Circulating lymphocyte numbers were low (<1000/uL) in 88% of MV patients (15/17) and in 58% of the No MV patients (42/72). Serum IL-6 levels were elevated and were higher in the MV group, with median levels of 122 pg/mL (IQR 47-390), than in the No MV group (48 pg/mL (IQR 19-75, P=0.001)). Serum levels of C reactive protein (CRP), an acute phase reactant that is driven by IL-6, were elevated in both groups, with medians of 89 mg/L (IQR 70-191) in the MV group and 95 mg/L (IQR 45-150) in the No MV group (NSD). CT scores were more severe in the MV group, with median scores of 3 versus median scores of 2 in the No MV group (P=0.01). Nearly half of the patients (8/17) in the MV group had scores of 4, while in the No MV group only three of 72 (4%) had scores of 4. Among MV patients, TCZ administration was begun on median day 12 of illness (IQR 7-12 days), and on median day 10 of illness (IQR 7-11 days) among No MV patients.
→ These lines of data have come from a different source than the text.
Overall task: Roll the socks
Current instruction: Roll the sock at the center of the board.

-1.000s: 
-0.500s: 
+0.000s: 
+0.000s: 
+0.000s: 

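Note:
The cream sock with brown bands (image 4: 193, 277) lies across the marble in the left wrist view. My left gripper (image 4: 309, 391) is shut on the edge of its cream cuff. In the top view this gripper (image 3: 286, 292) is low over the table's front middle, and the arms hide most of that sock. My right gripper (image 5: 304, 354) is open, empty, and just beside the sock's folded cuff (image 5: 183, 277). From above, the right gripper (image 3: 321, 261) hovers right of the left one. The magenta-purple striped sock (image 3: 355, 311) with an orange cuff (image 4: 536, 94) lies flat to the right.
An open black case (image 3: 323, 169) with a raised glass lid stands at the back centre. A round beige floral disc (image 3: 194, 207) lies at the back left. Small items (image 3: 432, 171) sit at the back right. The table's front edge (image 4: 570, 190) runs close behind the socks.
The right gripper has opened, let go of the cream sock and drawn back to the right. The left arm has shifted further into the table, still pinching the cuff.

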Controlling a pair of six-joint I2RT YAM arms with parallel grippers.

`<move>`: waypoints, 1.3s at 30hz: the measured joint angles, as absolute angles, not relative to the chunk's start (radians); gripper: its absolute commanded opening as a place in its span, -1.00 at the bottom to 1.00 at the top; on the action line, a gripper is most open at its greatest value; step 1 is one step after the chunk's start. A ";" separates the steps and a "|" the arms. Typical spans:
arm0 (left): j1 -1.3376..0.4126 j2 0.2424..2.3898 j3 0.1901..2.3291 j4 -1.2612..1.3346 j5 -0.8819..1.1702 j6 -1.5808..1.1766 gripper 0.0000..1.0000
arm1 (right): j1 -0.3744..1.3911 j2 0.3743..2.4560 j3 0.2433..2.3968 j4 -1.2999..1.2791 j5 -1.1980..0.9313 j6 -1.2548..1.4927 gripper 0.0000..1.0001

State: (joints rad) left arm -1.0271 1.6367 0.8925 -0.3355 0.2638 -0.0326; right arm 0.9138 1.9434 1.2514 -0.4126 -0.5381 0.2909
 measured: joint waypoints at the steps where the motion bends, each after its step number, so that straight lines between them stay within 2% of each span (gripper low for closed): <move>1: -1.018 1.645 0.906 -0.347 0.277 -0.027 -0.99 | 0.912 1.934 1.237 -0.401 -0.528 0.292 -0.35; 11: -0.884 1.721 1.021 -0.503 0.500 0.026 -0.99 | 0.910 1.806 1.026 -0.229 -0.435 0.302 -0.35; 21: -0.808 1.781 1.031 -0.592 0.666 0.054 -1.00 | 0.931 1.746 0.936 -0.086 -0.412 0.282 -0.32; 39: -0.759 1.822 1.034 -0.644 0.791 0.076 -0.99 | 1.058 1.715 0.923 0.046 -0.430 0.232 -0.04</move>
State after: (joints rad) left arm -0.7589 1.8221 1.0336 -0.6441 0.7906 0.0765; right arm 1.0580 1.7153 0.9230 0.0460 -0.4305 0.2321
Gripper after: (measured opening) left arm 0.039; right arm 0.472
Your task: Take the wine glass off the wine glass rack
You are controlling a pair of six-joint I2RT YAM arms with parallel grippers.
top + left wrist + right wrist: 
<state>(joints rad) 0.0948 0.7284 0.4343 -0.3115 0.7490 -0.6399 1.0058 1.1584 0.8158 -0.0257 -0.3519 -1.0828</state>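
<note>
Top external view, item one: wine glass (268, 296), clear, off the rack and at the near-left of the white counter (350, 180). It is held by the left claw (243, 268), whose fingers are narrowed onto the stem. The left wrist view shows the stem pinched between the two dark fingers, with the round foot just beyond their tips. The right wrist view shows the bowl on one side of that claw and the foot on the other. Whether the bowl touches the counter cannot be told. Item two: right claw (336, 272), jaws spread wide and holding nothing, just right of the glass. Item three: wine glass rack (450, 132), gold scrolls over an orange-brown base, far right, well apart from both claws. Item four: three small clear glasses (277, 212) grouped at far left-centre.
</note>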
Among the 89 patients who were treated with TCZ, 74 had been treated for a median of nine days with hydroxychloroquine+azithromycin+lopinavir/ritonavir before TCZ treatment, four had been treated for a median of nine days with hydroxychloroquine+azithromycin before TCZ treatment, and 11 had been treated for a median of nine days with lopinavir/ritonavir before TCZ treatment.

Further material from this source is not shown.